Seeding is, generally speaking, asking many questions quickly in a row.
The idea is that if you have a garden and plant some nice seeds in them, they will grow into many plants making the garden more beautiful. However, even if the seeds are top quality, if you plant them haphazardly (too close together) there will be problems; the roots will be concurrently fighting for the same resources, draining the terrain unevenly; the plants will ultimately not grow as tall and high as beautiful as they could've.
Of course there's seeding and there's seeding. This problem emerged one hour after the genesis of our site, when people started asking the same question as fast as possible changing maybe one word in the title. The picture's gone lost to the mists of time, unless Juan can resurrect it, but it looked like this:
I hope you can agree that this is extremely abusive (and dumb). I hope you can also agree that asking a question every few hours is probably fine; you're giving the site plenty of time to look at your questions, vote on them, edit them one by one. Sure, eventually even 1/month for many months gets tiring, but that's a different story.
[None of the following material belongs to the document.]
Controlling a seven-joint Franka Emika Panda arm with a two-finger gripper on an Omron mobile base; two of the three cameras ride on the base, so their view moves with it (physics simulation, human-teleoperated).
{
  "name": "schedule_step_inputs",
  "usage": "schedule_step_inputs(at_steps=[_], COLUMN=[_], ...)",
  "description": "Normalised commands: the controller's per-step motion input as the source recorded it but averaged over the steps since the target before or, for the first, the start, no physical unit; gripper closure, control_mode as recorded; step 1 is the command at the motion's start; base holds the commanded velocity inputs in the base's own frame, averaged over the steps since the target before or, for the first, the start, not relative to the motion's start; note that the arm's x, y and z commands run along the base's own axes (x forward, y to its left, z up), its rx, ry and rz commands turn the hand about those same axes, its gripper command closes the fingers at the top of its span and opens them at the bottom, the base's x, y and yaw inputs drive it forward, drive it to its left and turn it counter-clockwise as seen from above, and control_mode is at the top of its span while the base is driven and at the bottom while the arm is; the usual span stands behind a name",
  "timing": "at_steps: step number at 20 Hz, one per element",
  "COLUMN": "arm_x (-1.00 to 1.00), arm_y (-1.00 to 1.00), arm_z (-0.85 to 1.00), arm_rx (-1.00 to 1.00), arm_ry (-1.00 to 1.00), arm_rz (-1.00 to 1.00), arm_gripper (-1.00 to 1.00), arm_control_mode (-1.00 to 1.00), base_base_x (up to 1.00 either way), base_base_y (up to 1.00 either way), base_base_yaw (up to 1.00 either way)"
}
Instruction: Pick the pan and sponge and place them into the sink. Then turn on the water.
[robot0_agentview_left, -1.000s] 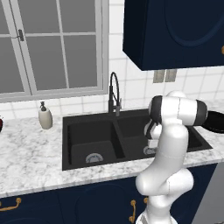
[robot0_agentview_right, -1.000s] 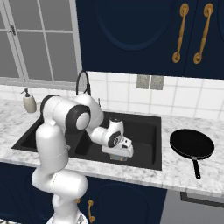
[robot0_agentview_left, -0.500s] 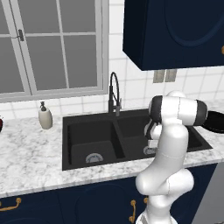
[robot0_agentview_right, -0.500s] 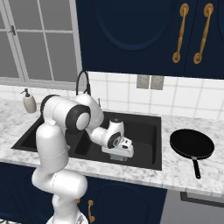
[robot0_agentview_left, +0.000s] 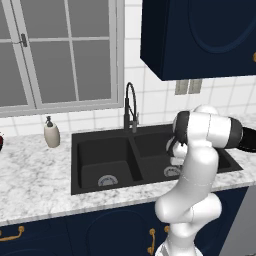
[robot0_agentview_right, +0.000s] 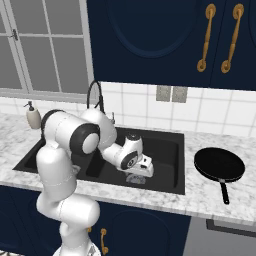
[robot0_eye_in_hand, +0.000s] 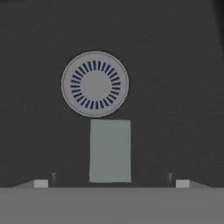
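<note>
In the right base view the tool (robot0_agentview_right: 141, 175) hangs low in the sink's (robot0_agentview_right: 172, 187) right basin, mid-frame. In the hand view its fingertips (robot0_eye_in_hand: 41, 183) stand wide apart at the bottom corners, and the sponge (robot0_eye_in_hand: 110, 151) lies flat between them, just below the round silver drain (robot0_eye_in_hand: 95, 84). The pan (robot0_agentview_right: 219, 165) sits on the desk (robot0_agentview_right: 235, 206) at right.

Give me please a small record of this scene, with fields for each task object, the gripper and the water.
pan: on the counter right of the sink, empty, handle toward the front edge
sponge: lying on the sink floor beside the round drain, grey-green side up
sink: black double basin
gripper: open, low over the right basin, above the sponge
water: no stream visible under the faucet
</note>
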Motion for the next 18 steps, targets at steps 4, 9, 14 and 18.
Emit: schedule_step_inputs(at_steps=[4, 9, 14, 18], arm_x=[-0.04, -0.03, -0.19, -0.19], arm_y=[-0.09, -0.02, -0.17, -0.33], arm_z=[0.79, 1.0, 0.95, 0.52], arm_rx=[0.0, 0.0, -0.01, 0.0], arm_ry=[-0.09, -0.04, 0.0, 0.02], arm_rz=[0.0, 0.0, 0.0, -0.01], arm_gripper=[-1.0, -1.0, -1.0, -1.0], arm_control_mode=[-1.0, -1.0, -1.0, -1.0], base_base_x=[0.0, 0.0, 0.0, 0.0], base_base_y=[0.0, 0.0, 0.0, 0.0], base_base_yaw=[0.0, 0.0, 0.0, 0.0])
So, it's obvious that there is a line here between what's okay and what's not okay. You might be asking what is it; I don't know. It depends really on a number of factors:
- how active our site is in the tags you're asking about;
- how much activity is there on the site at the time;
- how close in time are the questions are together and
- how likely it is for legitimate votes across your questions to be detected as targeted voting and thus be incorrectly reversed;
- how disrupting it is from the various different time-sorted question lists, the ones most useful for answerers, such as (but not limited to):
- the homepage,
- the question list,
- the tag question list,
- the various different feeds,
- chat;
- how likely it is that your questions fall down the cracks through sheer exhaustion of looking at many different questions in quick succession (mitigated by the review queue)
how good your questions actually are;
how different they are from one another;
whether it's part of a bigger, more organized, time-sensitive community seeding effort like one of our occasional contests;
whether the game is brand new and interest on the internet about the game is spiking.
Your incident last week scores well in some of those metrics and not so well in others. Moderators are human exception handlers; our duty is not to come up with a line (that's left to the community to determine, usually), but to feel whether something is or not beyond the line and enforce, ultimately, what we think is the will of Stack Exchange and the community. I felt that you went overall beyond the line and warned you accordingly.
The lack of a specific line might make our action seem arbitrary and cause frustration in people who enjoy "playing in the grey", but it beats being paralyzed by the lack of a hard rule. If we were only to enforce hard rules, we could easily be replaced by a very small Bash script.
If you don't understand why a moderator thinks why you're going beyond the line, you should at least try and ask why (which you did, but only a few days after the fact), rather than declaring yourself unconvinced and keep going full speed ahead. Unheeded warnings may result in escalation.